The Chicago Department of Public Health announced Friday that it has begun monitoring wastewater for the polio virus.
No cases of polio have been identified in Chicago or Illinois, but the department said it is proactively testing water from plants in the city and surrounding suburbs with various partner agencies, including the Centers for Disease Control and Prevention. .
Polio has been considered eradicated in the United States since 1979 after the spread of the vaccine started two decades earlier.
But a case of paralytic polio was identified in New York State in July 2022, and more sewage testing found poliovirus in New York counties with low vaccination rates.
The New York case “highlights the importance of rapid detection,” CDPH Deputy Commissioner Massimo Pacilli said in a news release.
So do New York health officials issued a notice last week calling on anyone traveling to Israel to be fully vaccinated after four children recently tested positive in northern Israel.

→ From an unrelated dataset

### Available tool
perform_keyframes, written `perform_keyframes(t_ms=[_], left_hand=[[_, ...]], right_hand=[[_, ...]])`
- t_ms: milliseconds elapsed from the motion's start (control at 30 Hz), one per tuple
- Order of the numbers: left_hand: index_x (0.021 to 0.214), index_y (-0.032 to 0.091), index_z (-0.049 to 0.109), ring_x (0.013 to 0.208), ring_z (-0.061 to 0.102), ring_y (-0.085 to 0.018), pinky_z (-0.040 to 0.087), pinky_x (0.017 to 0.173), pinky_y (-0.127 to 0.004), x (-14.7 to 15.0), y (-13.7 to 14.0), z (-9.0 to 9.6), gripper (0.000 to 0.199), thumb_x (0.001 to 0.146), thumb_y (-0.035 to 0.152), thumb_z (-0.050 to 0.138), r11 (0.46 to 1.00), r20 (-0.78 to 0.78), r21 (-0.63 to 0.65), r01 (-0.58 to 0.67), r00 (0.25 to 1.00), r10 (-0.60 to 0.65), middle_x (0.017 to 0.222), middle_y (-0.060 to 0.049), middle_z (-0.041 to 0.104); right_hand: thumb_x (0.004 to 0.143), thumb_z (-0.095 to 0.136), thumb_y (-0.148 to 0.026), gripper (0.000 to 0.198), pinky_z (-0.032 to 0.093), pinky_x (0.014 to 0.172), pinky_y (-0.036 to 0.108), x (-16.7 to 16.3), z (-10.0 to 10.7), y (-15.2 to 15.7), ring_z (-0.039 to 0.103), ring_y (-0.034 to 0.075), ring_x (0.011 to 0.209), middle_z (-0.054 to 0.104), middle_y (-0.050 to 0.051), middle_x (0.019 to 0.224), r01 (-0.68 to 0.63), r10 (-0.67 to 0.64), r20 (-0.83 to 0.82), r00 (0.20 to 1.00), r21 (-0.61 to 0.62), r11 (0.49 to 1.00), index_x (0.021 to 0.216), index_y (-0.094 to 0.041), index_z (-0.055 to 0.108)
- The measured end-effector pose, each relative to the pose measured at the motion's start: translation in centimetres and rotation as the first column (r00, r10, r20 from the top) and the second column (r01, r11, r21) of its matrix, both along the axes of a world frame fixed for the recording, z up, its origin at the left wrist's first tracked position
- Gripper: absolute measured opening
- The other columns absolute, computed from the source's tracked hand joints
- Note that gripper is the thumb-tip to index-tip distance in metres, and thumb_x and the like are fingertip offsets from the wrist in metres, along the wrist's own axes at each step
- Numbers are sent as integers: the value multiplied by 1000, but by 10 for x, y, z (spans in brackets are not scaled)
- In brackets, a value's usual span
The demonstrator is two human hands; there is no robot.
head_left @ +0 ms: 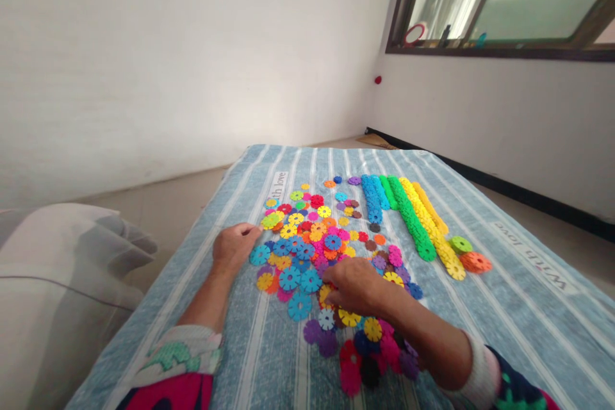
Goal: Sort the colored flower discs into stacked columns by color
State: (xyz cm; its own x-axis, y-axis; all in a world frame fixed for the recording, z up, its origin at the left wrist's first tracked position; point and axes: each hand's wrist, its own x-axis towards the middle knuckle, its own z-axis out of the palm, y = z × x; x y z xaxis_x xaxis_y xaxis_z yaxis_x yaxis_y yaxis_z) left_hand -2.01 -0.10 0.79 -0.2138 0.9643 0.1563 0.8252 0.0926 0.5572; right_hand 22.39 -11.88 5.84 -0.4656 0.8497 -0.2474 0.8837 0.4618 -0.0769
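Note:
Notched plastic flower discs (300, 306) of many colours lie in a loose pile on the striped tablecloth. At the pile's left edge, my left hand (235, 247) is closed in a pinch, its fingertips at a few overlapping yellow-green discs (272, 220) that it seems to hold. My right hand (354, 282) reaches into the middle of the pile with its fingers bent together. Beside its fingertips lie a blue disc (311, 280) and a yellow disc (325, 295). Whatever those fingers grip is hidden.
Right of the pile lie long overlapping rows of discs: a blue row (372, 200), a green row (408, 214) and a yellow row (430, 221). An orange stack (475, 262) and a yellow-green stack (460, 244) sit near them. A pale covered seat (57, 282) stands at left.

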Motion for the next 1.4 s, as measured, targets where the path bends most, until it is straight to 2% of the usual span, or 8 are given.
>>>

Most Illinois adults and children have been vaccinated against polio. The Illinois Department of Public Health, like many other state health departments, requires that children be vaccinated against polio, among other diseases. enroll in school and nurseries.
Polio is a contagious disease for which there is no cure. It can infect a person’s spinal cord, causing paralysis, and before the vaccine was available, it caused major public health fears, with tens of thousands of cases a year in the US, according to the CDC, many of its child victims. Among those suffering from paralysis from polio was President Franklin Roosevelt.
Local wastewater is already monitored for the presence of substances, including COVID-19, which has helped public health officials track the virus during the pandemic.